Regular exercise is one of the best things you can do to stay physically and mentally healthy well into your golden years. Staying fit helps maintain bone density, improve balance, prevent injury, and reduce your risk of falling. At the same time, issues like chronic back pain, joint pain, or the effects of arthritis may kill your desire to exercise entirely. Luckily, by making simple modifications to your routine you can continue to stay healthy and active without pain.

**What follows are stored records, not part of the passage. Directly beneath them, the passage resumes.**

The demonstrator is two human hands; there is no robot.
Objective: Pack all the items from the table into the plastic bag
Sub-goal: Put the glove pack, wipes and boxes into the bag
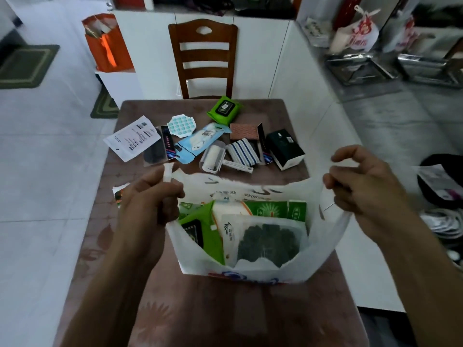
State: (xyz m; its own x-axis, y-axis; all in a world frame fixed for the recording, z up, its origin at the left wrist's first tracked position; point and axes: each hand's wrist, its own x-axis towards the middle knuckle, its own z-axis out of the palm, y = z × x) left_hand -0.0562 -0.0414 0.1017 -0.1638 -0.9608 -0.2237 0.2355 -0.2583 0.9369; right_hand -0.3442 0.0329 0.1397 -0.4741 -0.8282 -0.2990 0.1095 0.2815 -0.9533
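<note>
White floor tiles fill the left of the frame, with an orange paper bag (108, 43) in the upper left. At centre left a white printed pouch (132, 138) lies at the table's (200, 309) edge, and beside it a dark packet (157, 149). Lower down, the left hand (147, 206) is clamped on the left handle of the plastic bag (323, 249) — fingers curled round the twisted strip. The bag stands open at lower centre on the brown table, its mouth stretched wide; inside show a green wipes pack (203, 234), green-and-white packets and a clear pouch with something dark (269, 242). Above it, at mid-frame, more items lie loose on the table: a teal bubble pad (181, 125), a blue packet (200, 142), a second green pack (224, 108), a striped cloth (243, 152), a black box (285, 147). A wooden chair (203, 58) stands at the top centre. On the right, the right hand (360, 182) pinches the bag's other handle — thumb and fingers closed on the thin film, pulling it outward.
</note>
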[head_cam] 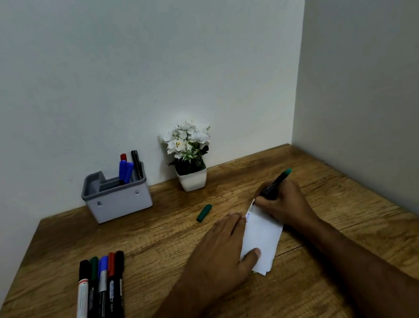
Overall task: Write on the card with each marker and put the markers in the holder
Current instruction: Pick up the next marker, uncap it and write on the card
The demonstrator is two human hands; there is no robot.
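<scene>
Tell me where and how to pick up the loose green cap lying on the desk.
Pinch the green cap across its middle, thumb and finger on its two long sides, coming straight down from above. It lies flat on the bare table, angled, apart from the card and both hands, so nothing blocks a top approach. It is short and rounded, so an end grip would likely slip.

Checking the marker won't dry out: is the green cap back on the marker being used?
No, the green cap lies loose on the table, apart from the marker in the right hand.
</scene>
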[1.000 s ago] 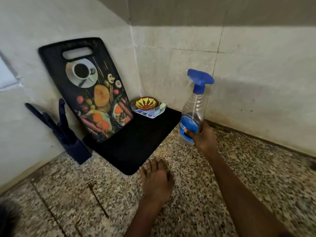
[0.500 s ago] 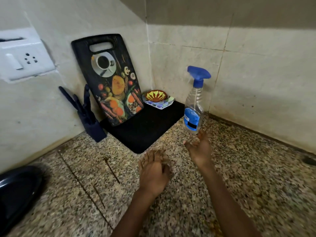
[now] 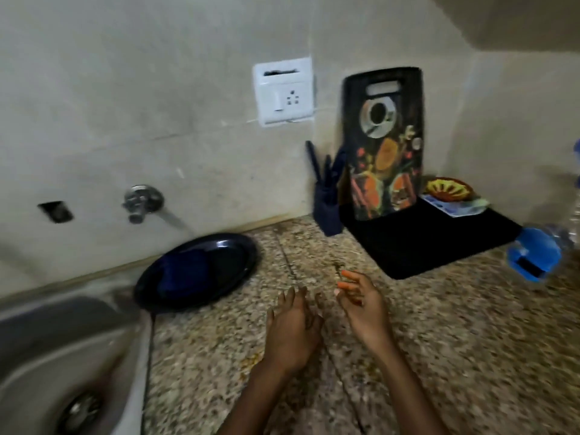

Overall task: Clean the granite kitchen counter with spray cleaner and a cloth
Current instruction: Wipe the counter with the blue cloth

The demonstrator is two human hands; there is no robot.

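Note:
The speckled granite counter (image 3: 439, 340) fills the lower right of the head view. My left hand (image 3: 292, 328) rests flat on it, fingers straight and pointing away. My right hand (image 3: 361, 302) hovers just beside it, fingers loosely spread and holding nothing. The spray bottle (image 3: 539, 255), clear with a blue label, stands blurred at the right edge, well apart from both hands. A dark blue cloth (image 3: 182, 271) lies folded on a black plate (image 3: 219, 246) to the left of my hands.
A steel sink (image 3: 62, 356) sits at the lower left under a wall tap (image 3: 141, 199). At the back stand a knife block (image 3: 328, 196), a printed cutting board (image 3: 384, 142), a black mat (image 3: 423, 240) and a small painted bowl (image 3: 448, 188).
My right hand let go of the spray bottle, which now stands on the counter, and drew back beside my left hand. The view swung left, bringing the sink, tap and plate into sight.

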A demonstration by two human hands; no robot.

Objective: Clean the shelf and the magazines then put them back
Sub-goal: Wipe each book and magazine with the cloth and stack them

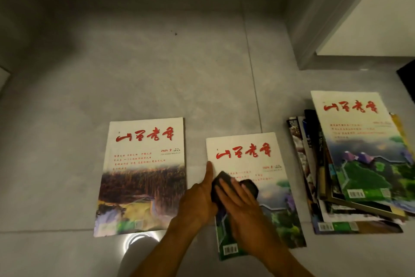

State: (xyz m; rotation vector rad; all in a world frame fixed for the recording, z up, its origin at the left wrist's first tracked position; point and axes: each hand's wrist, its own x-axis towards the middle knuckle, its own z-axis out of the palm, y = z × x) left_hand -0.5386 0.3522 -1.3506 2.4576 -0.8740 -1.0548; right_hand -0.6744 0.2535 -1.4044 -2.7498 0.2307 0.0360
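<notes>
Magazines all over the grey tiled floor (157,63), same red brush-script title on three covers, too stylised for me to read. The left magazine (143,175) says "2025 9" over a reed-marsh picture; the middle magazine (251,157) shows "2025" and a digit I can't make out. Right hand (244,207) lies flat, fingers straight, pressing a dark cloth (249,186) onto the middle cover. Left hand (198,198) sits at that cover's left edge, forefinger straight and pressing on it, the other fingers hidden so can't tell about them. A messy stack of magazines (359,164) lies to the right, barcodes showing, near a pale cabinet corner (336,18). A ring of light reflection (139,239) glares off the tile below the left magazine.
</notes>
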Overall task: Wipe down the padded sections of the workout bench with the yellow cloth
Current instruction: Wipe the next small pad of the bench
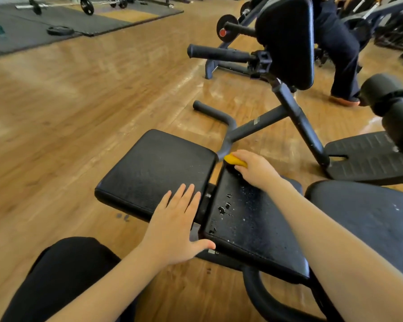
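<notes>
**Bench pads, cloth in use**

Yellow cloth (235, 160): bunched at the far end of the right pad (254, 224), gripped under the curled fingers of the right hand (254, 168). Left hand (176, 225): laid flat with fingers straight, spanning the gap from the left pad (156, 168). Flaked patches are seen on the right pad.

No legible text or labels.

Cracked matt vinyl pad (254, 219), glossy wood floor (68, 117), matt metal frame (298, 117).
</notes>
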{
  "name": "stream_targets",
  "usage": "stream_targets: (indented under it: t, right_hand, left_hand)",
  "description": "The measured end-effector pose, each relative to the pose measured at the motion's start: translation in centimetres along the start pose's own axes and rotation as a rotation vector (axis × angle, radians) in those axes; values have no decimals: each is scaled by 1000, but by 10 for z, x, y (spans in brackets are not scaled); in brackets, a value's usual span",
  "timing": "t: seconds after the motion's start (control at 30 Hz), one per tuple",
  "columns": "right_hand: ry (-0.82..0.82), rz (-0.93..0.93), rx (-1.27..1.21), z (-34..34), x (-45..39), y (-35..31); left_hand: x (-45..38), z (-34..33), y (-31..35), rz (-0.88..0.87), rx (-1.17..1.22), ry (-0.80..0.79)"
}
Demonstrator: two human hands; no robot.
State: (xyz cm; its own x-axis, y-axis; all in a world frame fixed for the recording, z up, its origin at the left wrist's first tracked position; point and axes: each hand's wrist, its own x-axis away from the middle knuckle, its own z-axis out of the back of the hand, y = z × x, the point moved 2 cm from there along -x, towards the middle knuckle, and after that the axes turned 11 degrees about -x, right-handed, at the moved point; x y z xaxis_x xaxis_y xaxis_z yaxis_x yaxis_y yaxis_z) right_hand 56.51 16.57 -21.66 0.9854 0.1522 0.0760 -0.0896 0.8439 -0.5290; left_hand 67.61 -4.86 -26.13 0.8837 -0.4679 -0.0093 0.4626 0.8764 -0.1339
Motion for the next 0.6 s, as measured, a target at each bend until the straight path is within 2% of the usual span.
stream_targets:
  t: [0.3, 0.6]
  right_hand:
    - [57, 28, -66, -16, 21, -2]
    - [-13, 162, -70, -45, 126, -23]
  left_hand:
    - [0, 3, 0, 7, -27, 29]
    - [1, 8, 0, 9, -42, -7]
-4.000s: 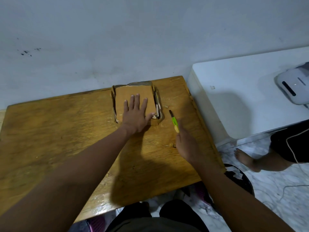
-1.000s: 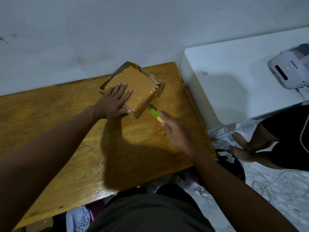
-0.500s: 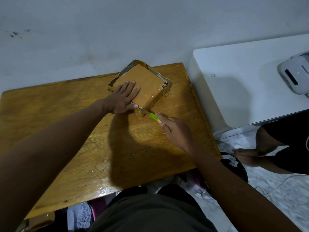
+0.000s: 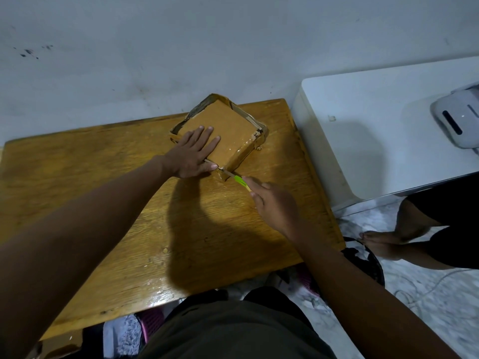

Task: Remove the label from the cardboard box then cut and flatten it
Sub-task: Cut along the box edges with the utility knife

A good personal trainer or group fitness instructor can suggest ways to modify your routine to minimize discomfort, but if you’re exercising on your own, keep these principles in mind:
Bounce less. Choose low impact activities like walking, yoga, water aerobics or swimming. Eliminate jumping or any high impact movements that could cause pain.
Take it easy. Slow and steady exercise is better than no exercise at all.
Support yourself. To minimize the risk of falling, use a wall or a chair for balance and stability.
Decrease resistance. You can strength train just using your body weight or very light weights, increasing the weight gradually as you gain strength.
Rest up. Your body needs time to recover after any new activity, so give yourself rest breaks between each activity.
The modifications you need will depend on the activity you’ve chosen, and the physical concerns you have. But by applying some or all of these guidelines, you can develop a safe and enjoyable exercise plan that keeps your body moving for years to come.